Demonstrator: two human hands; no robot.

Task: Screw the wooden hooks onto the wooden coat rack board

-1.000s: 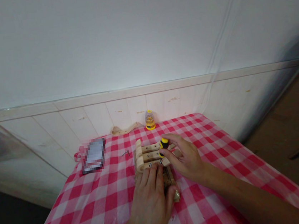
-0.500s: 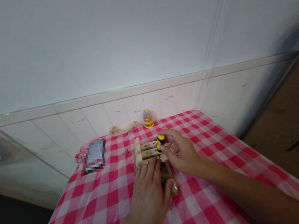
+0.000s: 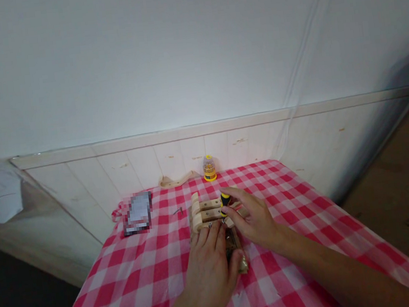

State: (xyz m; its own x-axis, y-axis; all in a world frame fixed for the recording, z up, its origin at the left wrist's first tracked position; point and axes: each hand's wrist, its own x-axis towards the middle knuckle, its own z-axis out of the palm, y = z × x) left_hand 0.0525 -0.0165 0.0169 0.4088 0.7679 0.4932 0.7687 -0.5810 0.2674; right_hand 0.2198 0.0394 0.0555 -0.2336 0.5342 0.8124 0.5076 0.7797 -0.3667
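Observation:
A small screwdriver point(image 3: 225, 201) with a yellow and black handle stands nearly upright in my right hand point(image 3: 254, 217), pinched between thumb and fingers. Its tip meets the near slat of a slatted wooden piece point(image 3: 210, 215), which has curved ends and screw holes. My left hand point(image 3: 210, 266) grips the near part of this piece, fingers over the front slat and thumb toward its near right side. Under that hand a darker, box-like part point(image 3: 236, 241) with clear plastic shows only partly. The screw under the tip is too small to make out.
A red and white checked cloth point(image 3: 131, 285) covers the table. Left of the wooden piece lie a small metal part point(image 3: 178, 210) and a blurred-out phone-like device point(image 3: 138, 212). Along the panelled wall stand a yellow bit case point(image 3: 209, 168) and a curved wooden strip point(image 3: 178, 181).
My right hand has turned the screwdriver, and its fingers now sit differently round the handle. My left hand keeps its place on the wooden piece. The whole view has shifted slightly.

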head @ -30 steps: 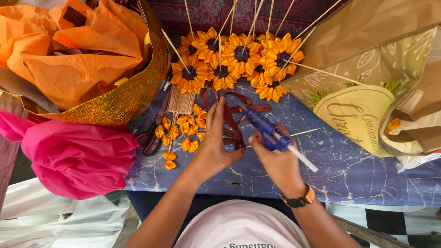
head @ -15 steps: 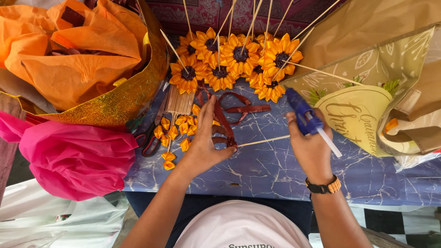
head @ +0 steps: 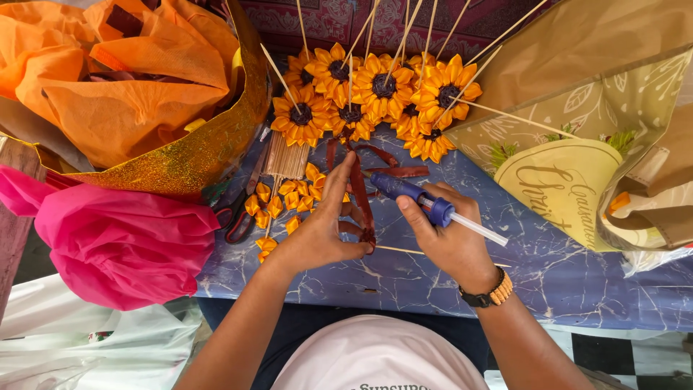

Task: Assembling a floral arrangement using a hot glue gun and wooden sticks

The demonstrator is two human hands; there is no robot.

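One glue gun, perhaps nine sunflowers

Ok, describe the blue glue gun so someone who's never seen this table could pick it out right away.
Start at the cluster of orange fabric sunflowers on sticks at the top of the blue marbled table. Just below them the right hand grips the glue gun, nozzle toward the dark red ribbon pinched by the left hand. It is the only blue tool, with a clear glue stick out the back.
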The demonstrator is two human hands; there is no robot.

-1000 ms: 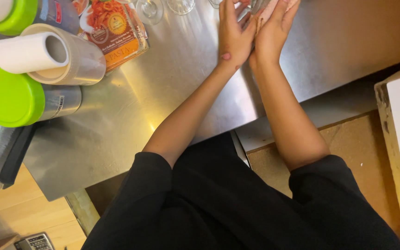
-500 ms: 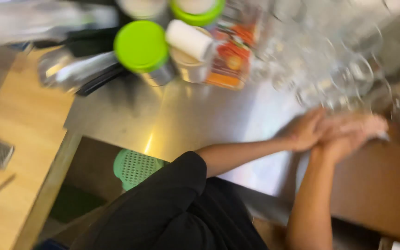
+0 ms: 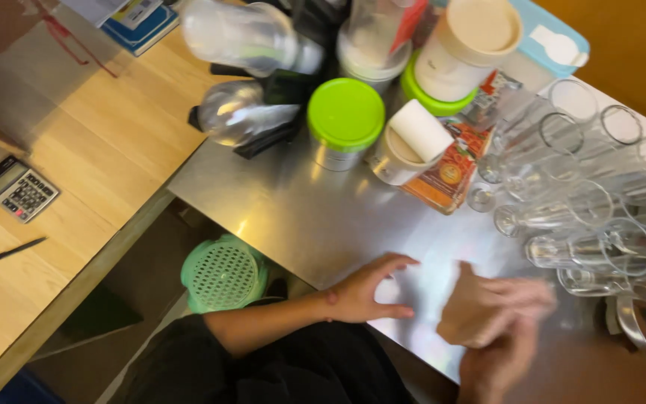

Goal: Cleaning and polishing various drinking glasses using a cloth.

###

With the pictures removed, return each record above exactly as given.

Demonstrator: two human hands; no robot.

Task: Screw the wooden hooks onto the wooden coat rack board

-1.000s: 
-0.500s: 
+0.000s: 

State: (xyz m; its own x-axis, y-axis; all in a world frame fixed for the recording, z up, its origin at the left wrist's first tracked position; point and axes: each hand's wrist, its own x-axis towards the middle knuckle, its own z-axis out of the palm, y = z × x) left_hand 0.0525 -0.0165 0.0169 0.4088 0.7679 0.4932 0.7687 -0.5810 0.2674; right_hand 0.2198 0.0394 0.0555 -0.2336 0.5342 0.8124 0.5076 0.7797 -0.3667
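Observation:
A small screwdriver point(image 3: 225, 201) with a yellow and black handle stands nearly upright in my right hand point(image 3: 254, 217), pinched between thumb and fingers. Its tip meets the near slat of a slatted wooden piece point(image 3: 210, 215), which has curved ends and screw holes. My left hand point(image 3: 210, 266) grips the near part of this piece, fingers over the front slat and thumb toward its near right side. Under that hand a darker, box-like part point(image 3: 236, 241) with clear plastic shows only partly. The screw under the tip is too small to make out.
A red and white checked cloth point(image 3: 131, 285) covers the table. Left of the wooden piece lie a small metal part point(image 3: 178, 210) and a blurred-out phone-like device point(image 3: 138, 212). Along the panelled wall stand a yellow bit case point(image 3: 209, 168) and a curved wooden strip point(image 3: 178, 181).
My right hand has turned the screwdriver, and its fingers now sit differently round the handle. My left hand keeps its place on the wooden piece. The whole view has shifted slightly.
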
head @ -30 steps: 
head @ -15 steps: 
head @ +0 steps: 

Task: Assembling a floral arrangement using a hot glue gun and wooden sticks

The demonstrator is two human hands; there is no robot.

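One glue gun, perhaps nine sunflowers

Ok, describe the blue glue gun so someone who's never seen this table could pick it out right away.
Start at the cluster of orange fabric sunflowers on sticks at the top of the blue marbled table. Just below them the right hand grips the glue gun, nozzle toward the dark red ribbon pinched by the left hand. It is the only blue tool, with a clear glue stick out the back.
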The demonstrator is two human hands; there is no robot.

-1000 ms: 
-500 ms: 
+0 ms: 

Goal: Cleaning and polishing various drinking glasses using a cloth.

The exercise asks for nothing further.